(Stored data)
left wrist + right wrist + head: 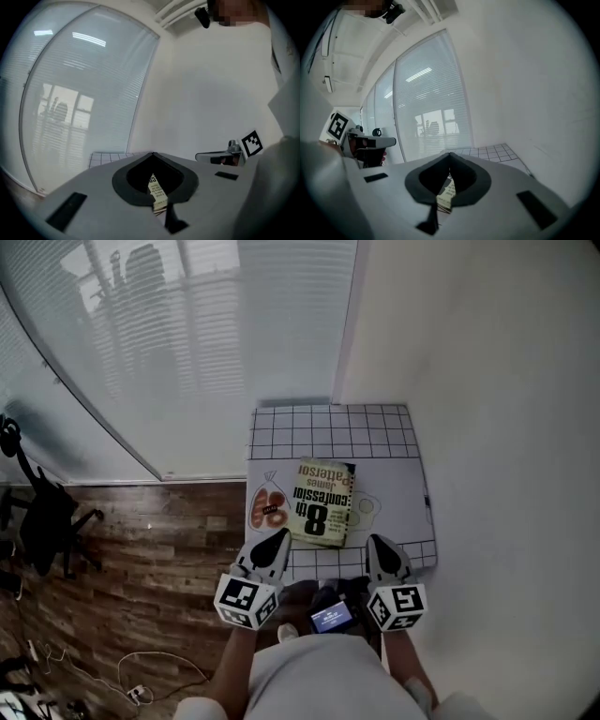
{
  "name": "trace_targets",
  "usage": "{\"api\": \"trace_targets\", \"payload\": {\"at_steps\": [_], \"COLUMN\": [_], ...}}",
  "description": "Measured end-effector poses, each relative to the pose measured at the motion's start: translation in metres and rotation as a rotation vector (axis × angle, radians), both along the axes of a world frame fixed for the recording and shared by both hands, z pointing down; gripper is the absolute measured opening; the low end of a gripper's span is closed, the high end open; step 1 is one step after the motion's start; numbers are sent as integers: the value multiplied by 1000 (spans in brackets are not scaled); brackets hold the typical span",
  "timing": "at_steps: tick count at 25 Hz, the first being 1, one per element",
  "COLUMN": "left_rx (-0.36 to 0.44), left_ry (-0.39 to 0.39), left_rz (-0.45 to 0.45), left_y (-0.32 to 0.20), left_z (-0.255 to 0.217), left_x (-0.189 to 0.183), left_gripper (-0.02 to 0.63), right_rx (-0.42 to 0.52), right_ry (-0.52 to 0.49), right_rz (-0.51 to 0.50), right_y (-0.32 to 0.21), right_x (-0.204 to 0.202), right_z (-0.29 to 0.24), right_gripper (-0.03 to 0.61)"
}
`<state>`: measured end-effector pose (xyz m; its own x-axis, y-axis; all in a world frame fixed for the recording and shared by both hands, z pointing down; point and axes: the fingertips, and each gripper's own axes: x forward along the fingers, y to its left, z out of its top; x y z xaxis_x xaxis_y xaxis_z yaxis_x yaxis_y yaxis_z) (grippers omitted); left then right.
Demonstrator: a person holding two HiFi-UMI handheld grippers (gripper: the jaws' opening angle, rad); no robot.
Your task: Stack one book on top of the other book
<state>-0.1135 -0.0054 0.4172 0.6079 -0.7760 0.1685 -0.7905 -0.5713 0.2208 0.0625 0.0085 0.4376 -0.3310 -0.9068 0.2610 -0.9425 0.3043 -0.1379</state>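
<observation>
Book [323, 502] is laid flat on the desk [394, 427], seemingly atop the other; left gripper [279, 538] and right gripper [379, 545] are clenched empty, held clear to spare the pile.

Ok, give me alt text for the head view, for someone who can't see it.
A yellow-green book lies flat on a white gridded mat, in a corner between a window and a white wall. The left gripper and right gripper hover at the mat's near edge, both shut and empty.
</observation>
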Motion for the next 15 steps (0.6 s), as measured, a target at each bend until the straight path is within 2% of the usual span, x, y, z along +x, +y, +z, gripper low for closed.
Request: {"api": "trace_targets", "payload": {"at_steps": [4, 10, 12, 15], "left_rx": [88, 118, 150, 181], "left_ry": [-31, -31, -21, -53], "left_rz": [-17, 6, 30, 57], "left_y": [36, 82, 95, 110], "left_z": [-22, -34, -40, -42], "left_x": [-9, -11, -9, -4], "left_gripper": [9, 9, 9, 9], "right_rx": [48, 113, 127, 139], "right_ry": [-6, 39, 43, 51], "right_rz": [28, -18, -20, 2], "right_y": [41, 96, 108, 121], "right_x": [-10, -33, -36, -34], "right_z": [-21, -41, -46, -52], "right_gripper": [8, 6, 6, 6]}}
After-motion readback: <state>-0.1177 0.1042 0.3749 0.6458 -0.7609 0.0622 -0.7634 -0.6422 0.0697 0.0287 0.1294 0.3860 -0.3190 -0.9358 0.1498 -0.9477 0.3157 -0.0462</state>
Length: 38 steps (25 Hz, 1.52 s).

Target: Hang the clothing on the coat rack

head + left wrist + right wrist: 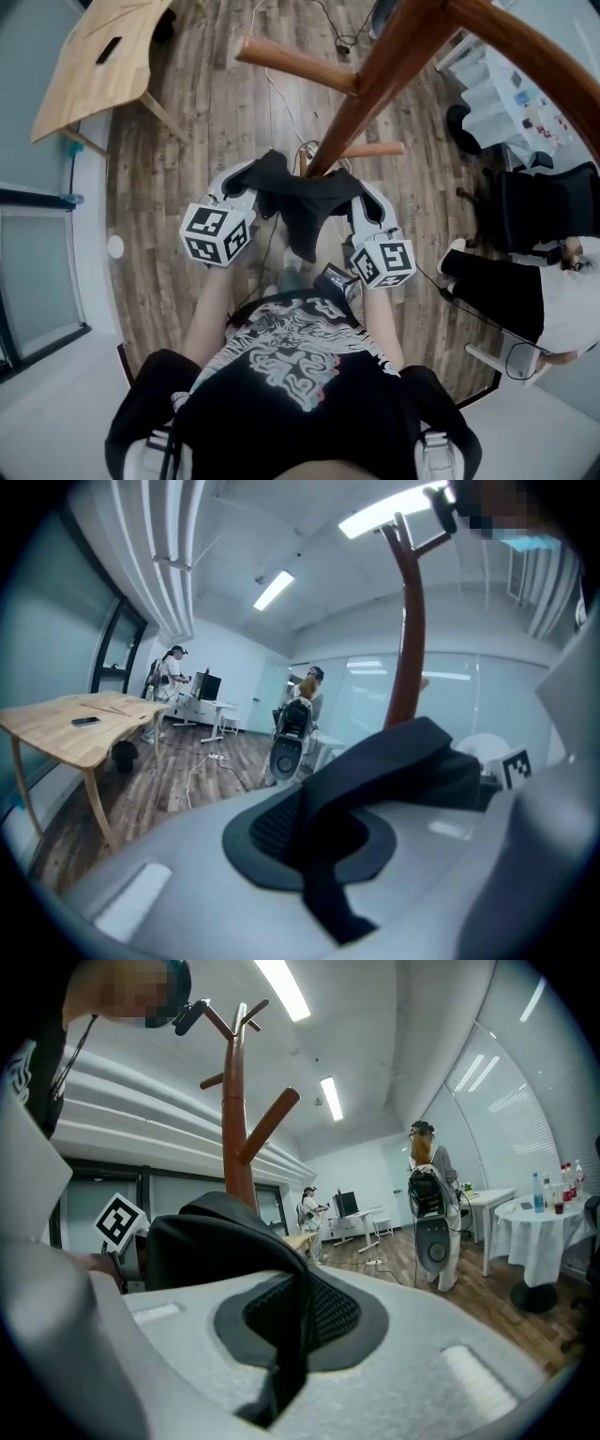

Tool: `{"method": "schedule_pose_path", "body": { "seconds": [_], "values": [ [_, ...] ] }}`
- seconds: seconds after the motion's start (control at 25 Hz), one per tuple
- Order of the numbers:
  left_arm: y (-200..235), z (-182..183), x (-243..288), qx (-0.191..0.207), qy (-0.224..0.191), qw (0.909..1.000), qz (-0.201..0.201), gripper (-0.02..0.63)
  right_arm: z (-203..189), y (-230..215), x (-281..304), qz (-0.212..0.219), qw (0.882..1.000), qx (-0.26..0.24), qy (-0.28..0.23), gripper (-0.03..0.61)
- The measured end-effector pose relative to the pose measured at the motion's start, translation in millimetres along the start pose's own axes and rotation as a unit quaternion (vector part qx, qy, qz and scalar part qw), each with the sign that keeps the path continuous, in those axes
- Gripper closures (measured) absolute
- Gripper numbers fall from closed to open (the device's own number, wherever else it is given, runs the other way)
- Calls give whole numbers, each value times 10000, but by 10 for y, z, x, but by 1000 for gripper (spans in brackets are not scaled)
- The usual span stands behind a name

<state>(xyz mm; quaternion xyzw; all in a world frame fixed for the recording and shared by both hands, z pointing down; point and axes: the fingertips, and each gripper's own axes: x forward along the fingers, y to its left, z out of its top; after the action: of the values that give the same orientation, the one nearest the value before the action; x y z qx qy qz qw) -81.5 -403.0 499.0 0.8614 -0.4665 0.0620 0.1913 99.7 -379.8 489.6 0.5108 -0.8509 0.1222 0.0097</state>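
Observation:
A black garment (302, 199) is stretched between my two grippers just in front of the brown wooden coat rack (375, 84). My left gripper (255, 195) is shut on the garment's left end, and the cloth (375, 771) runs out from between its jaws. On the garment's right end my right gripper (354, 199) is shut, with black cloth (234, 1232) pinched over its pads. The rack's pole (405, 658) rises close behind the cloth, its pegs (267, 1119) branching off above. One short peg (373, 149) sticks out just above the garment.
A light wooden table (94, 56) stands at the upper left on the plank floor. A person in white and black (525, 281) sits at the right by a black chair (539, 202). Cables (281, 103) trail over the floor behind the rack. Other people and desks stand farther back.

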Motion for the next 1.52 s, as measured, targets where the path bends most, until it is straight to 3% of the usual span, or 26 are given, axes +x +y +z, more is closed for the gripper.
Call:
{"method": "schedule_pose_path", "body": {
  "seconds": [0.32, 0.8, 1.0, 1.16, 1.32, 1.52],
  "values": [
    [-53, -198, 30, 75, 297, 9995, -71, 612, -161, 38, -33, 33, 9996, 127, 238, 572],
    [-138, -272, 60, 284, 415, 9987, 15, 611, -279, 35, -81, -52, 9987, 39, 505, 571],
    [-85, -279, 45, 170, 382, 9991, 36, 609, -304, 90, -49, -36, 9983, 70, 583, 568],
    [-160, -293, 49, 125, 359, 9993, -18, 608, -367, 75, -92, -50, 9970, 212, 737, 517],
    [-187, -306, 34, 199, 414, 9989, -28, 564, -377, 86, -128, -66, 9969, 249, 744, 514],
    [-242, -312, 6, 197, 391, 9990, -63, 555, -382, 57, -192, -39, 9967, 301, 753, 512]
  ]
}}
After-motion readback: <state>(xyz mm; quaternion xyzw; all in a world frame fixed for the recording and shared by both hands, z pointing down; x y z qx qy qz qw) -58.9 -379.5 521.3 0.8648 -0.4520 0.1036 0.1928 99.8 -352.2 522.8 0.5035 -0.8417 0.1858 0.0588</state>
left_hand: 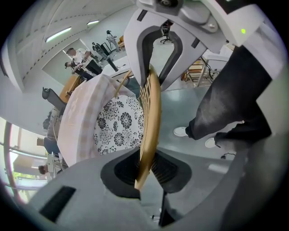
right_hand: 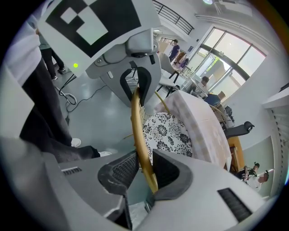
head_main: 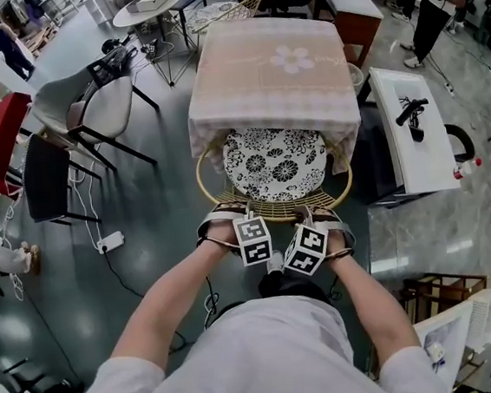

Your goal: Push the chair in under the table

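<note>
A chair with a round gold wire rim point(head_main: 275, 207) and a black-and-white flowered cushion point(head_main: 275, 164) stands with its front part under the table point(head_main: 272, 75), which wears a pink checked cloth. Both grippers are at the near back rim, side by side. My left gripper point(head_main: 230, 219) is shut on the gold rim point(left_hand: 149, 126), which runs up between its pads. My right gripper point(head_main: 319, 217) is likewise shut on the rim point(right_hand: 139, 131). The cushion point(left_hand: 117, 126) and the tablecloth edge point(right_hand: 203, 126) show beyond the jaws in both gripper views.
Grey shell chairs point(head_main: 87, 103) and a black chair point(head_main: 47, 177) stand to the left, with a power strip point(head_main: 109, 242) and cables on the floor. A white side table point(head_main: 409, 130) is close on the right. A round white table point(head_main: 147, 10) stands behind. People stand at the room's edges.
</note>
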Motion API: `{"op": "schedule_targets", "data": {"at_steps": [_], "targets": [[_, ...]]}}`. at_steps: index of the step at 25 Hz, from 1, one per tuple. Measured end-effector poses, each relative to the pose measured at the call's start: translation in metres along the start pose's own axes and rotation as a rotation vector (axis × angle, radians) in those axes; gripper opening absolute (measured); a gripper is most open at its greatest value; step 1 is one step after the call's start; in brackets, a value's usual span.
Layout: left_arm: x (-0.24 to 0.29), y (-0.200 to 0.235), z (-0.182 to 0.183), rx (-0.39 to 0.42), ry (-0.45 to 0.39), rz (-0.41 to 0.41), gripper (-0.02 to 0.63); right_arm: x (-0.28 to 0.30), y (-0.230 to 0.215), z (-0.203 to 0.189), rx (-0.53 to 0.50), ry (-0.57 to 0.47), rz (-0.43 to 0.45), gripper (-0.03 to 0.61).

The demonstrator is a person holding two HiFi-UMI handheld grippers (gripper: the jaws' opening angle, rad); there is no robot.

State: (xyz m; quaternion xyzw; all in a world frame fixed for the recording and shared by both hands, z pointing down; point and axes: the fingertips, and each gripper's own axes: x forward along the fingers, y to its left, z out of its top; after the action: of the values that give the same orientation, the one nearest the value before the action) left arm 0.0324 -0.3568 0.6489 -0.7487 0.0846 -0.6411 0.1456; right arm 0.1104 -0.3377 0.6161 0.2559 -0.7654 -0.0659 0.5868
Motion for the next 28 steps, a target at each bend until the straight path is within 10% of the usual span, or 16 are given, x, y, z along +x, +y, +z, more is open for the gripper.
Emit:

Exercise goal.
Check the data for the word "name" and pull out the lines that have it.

Response area.
  "name": "trace_targets",
- The usual span stands behind a name

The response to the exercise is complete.